→ Assignment
Every record here needs to be duplicated exactly.

→ Raw data
****************
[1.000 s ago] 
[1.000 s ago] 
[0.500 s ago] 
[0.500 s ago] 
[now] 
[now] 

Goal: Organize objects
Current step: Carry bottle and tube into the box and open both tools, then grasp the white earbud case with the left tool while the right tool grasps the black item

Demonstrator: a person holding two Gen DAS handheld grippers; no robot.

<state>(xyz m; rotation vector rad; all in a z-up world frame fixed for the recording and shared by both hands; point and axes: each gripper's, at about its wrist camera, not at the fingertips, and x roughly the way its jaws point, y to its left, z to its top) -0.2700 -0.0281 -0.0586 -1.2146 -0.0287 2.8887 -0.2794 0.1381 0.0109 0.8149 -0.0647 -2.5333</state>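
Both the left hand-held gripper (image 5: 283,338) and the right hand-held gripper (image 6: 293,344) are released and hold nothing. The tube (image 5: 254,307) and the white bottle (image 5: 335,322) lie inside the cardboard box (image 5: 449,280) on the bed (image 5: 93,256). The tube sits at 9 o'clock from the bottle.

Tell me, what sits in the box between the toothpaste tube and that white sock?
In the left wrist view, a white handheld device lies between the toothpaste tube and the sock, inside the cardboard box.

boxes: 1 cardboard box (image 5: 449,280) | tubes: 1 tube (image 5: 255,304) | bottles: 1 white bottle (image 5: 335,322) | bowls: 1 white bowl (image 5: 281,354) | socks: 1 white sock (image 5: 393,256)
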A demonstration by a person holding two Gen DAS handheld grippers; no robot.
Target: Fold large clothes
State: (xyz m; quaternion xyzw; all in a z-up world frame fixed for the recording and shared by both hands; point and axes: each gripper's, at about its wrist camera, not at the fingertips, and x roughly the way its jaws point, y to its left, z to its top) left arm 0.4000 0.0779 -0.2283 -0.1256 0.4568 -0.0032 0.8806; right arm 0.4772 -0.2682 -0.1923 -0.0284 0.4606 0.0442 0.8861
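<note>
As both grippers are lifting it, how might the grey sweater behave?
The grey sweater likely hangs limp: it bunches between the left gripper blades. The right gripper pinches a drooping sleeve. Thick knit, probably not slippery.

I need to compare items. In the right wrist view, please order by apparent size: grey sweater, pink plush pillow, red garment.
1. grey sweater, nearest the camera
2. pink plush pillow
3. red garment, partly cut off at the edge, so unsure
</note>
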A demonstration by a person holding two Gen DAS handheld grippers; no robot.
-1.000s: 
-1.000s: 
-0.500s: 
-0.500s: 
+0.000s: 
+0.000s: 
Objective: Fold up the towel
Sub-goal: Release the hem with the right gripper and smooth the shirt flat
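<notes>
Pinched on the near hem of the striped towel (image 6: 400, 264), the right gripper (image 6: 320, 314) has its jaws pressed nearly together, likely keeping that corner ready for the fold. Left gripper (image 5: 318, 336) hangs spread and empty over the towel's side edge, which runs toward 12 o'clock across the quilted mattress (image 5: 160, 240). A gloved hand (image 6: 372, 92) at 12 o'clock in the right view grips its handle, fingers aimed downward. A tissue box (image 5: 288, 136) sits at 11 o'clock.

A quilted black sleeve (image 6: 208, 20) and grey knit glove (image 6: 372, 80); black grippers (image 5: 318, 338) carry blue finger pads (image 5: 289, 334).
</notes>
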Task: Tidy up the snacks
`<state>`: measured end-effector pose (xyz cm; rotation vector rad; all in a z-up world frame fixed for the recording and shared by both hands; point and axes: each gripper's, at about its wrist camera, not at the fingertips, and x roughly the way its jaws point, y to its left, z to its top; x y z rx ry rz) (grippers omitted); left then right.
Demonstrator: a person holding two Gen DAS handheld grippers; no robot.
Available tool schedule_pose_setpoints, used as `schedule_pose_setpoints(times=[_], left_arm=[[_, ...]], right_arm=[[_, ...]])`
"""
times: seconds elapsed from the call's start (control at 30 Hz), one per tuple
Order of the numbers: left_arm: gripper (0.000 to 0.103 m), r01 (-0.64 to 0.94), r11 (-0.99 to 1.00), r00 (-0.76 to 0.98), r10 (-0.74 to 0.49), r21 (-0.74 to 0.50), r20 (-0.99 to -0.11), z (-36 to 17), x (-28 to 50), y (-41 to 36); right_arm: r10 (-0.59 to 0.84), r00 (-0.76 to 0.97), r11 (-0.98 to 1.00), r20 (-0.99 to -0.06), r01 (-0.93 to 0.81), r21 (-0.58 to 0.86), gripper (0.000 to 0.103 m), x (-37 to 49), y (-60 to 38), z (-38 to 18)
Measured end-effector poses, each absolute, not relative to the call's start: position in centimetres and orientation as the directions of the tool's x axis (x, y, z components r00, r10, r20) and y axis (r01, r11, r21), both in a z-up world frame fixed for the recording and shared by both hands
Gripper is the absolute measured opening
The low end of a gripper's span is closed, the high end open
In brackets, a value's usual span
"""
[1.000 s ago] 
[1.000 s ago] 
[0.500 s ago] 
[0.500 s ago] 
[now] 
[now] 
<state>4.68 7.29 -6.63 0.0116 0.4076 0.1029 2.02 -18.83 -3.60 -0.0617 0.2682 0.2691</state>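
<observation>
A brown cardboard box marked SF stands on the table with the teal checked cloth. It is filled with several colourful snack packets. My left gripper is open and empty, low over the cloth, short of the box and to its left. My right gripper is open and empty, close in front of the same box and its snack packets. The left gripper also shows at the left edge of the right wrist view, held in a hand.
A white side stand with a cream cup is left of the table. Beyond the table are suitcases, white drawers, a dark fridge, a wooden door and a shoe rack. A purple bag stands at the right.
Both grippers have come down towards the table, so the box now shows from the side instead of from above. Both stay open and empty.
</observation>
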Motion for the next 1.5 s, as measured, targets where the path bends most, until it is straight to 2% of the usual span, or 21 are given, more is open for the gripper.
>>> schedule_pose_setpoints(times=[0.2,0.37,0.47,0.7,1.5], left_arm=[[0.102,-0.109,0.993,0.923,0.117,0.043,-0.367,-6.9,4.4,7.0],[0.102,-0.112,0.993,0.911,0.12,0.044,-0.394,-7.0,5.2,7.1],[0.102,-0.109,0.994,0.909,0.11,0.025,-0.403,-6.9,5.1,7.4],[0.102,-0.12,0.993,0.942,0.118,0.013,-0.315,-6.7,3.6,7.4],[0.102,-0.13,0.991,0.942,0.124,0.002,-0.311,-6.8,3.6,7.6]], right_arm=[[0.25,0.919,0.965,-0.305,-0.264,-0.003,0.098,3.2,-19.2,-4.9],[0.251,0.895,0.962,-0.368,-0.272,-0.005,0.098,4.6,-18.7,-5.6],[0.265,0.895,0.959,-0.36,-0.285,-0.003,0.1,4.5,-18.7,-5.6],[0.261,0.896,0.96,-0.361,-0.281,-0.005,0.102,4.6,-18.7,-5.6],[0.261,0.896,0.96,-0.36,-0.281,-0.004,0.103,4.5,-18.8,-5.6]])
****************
→ Answer for this exercise
[1.000 s ago] 
[1.000 s ago] 
[0.500 s ago] 
[0.500 s ago] 
[now] 
[now] 

Goal: Organize objects
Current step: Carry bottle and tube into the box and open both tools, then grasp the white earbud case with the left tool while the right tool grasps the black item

Demonstrator: a person holding two Gen DAS handheld grippers; no robot.

<state>(xyz m; rotation vector rad; all in a z-up world frame fixed for the recording and shared by both hands; point and axes: each gripper's, at about its wrist camera, not at the fingertips, and x roughly the way its jaws point, y to its left, z to its top) -0.2700 -0.0281 -0.0586 -1.2146 -0.0287 2.8887 -0.2794 0.1381 0.0109 0.8149 -0.0647 -2.5333</state>
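Both the left hand-held gripper (image 5: 283,338) and the right hand-held gripper (image 6: 293,344) are released and hold nothing. The tube (image 5: 254,307) and the white bottle (image 5: 335,322) lie inside the cardboard box (image 5: 449,280) on the bed (image 5: 93,256). The tube sits at 9 o'clock from the bottle.

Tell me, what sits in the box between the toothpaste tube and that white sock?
In the left wrist view, a white handheld device lies between the toothpaste tube and the sock, inside the cardboard box.

boxes: 1 cardboard box (image 5: 449,280) | tubes: 1 tube (image 5: 255,304) | bottles: 1 white bottle (image 5: 335,322) | bowls: 1 white bowl (image 5: 281,354) | socks: 1 white sock (image 5: 393,256)
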A demonstration by a person holding two Gen DAS handheld grippers; no robot.
Target: Fold large clothes
State: (xyz m; quaternion xyzw; all in a z-up world frame fixed for the recording and shared by both hands; point and axes: each gripper's, at about its wrist camera, not at the fingertips, and x roughly the way its jaws point, y to its left, z to its top) left arm 0.4000 0.0779 -0.2283 -0.1256 0.4568 -0.0032 0.8806; right arm 0.4772 -0.2682 -0.1923 -0.0284 0.4606 0.0442 0.8861
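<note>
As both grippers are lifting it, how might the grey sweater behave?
The grey sweater likely hangs limp: it bunches between the left gripper blades. The right gripper pinches a drooping sleeve. Thick knit, probably not slippery.

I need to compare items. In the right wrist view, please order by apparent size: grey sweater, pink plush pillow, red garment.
1. grey sweater, nearest the camera
2. pink plush pillow
3. red garment, partly cut off at the edge, so unsure
</note>
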A demonstration by a person holding two Gen DAS handheld grippers; no robot.
-1.000s: 
-1.000s: 
-0.500s: 
-0.500s: 
+0.000s: 
+0.000s: 
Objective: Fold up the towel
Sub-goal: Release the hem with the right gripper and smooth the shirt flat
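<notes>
Pinched on the near hem of the striped towel (image 6: 400, 264), the right gripper (image 6: 320, 314) has its jaws pressed nearly together, likely keeping that corner ready for the fold. Left gripper (image 5: 318, 336) hangs spread and empty over the towel's side edge, which runs toward 12 o'clock across the quilted mattress (image 5: 160, 240). A gloved hand (image 6: 372, 92) at 12 o'clock in the right view grips its handle, fingers aimed downward. A tissue box (image 5: 288, 136) sits at 11 o'clock.

A quilted black sleeve (image 6: 208, 20) and grey knit glove (image 6: 372, 80); black grippers (image 5: 318, 338) carry blue finger pads (image 5: 289, 334).
</notes>
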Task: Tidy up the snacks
`<state>`: measured end-effector pose (xyz cm; rotation vector rad; all in a z-up world frame fixed for the recording and shared by both hands; point and axes: each gripper's, at about its wrist camera, not at the fingertips, and x roughly the way its jaws point, y to its left, z to its top; x y z rx ry rz) (grippers omitted); left then right.
Demonstrator: a person holding two Gen DAS handheld grippers; no robot.
Available tool schedule_pose_setpoints, used as `schedule_pose_setpoints(times=[_], left_arm=[[_, ...]], right_arm=[[_, ...]])`
"""
times: seconds elapsed from the call's start (control at 30 Hz), one per tuple
Order of the numbers: left_arm: gripper (0.000 to 0.103 m), r01 (-0.64 to 0.94), r11 (-0.99 to 1.00), r00 (-0.76 to 0.98), r10 (-0.74 to 0.49), r21 (-0.74 to 0.50), r20 (-0.99 to -0.11), z (-36 to 17), x (-28 to 50), y (-41 to 36); right_arm: r10 (-0.59 to 0.84), r00 (-0.76 to 0.97), r11 (-0.98 to 1.00), r20 (-0.99 to -0.06), r01 (-0.93 to 0.81), r21 (-0.58 to 0.86), gripper (0.000 to 0.103 m), x (-37 to 49), y (-60 to 38), z (-38 to 18)
Measured end-effector poses, each absolute, not relative to the call's start: position in centimetres and orientation as the directions of the tool's x axis (x, y, z components r00, r10, r20) and y axis (r01, r11, r21), both in a z-up world frame fixed for the recording and shared by both hands
Gripper is the absolute measured opening
The low end of a gripper's span is closed, the high end open
In brackets, a value's usual span
"""
[1.000 s ago] 
[1.000 s ago] 
[0.500 s ago] 
[0.500 s ago] 
[now] 
[now] 
<state>4.68 7.29 -6.63 0.0116 0.4076 0.1029 2.02 -18.83 -3.60 -0.0617 0.2682 0.2691</state>
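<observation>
A brown cardboard box marked SF stands on the table with the teal checked cloth. It is filled with several colourful snack packets. My left gripper is open and empty, low over the cloth, short of the box and to its left. My right gripper is open and empty, close in front of the same box and its snack packets. The left gripper also shows at the left edge of the right wrist view, held in a hand.
A white side stand with a cream cup is left of the table. Beyond the table are suitcases, white drawers, a dark fridge, a wooden door and a shoe rack. A purple bag stands at the right.
Both grippers have come down towards the table, so the box now shows from the side instead of from above. Both stay open and empty.
</observation>
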Motion for the next 1.5 s, as measured, targets where the path bends most, until it is straight to 2% of the usual span, or 21 are given, more is open for the gripper.
>>> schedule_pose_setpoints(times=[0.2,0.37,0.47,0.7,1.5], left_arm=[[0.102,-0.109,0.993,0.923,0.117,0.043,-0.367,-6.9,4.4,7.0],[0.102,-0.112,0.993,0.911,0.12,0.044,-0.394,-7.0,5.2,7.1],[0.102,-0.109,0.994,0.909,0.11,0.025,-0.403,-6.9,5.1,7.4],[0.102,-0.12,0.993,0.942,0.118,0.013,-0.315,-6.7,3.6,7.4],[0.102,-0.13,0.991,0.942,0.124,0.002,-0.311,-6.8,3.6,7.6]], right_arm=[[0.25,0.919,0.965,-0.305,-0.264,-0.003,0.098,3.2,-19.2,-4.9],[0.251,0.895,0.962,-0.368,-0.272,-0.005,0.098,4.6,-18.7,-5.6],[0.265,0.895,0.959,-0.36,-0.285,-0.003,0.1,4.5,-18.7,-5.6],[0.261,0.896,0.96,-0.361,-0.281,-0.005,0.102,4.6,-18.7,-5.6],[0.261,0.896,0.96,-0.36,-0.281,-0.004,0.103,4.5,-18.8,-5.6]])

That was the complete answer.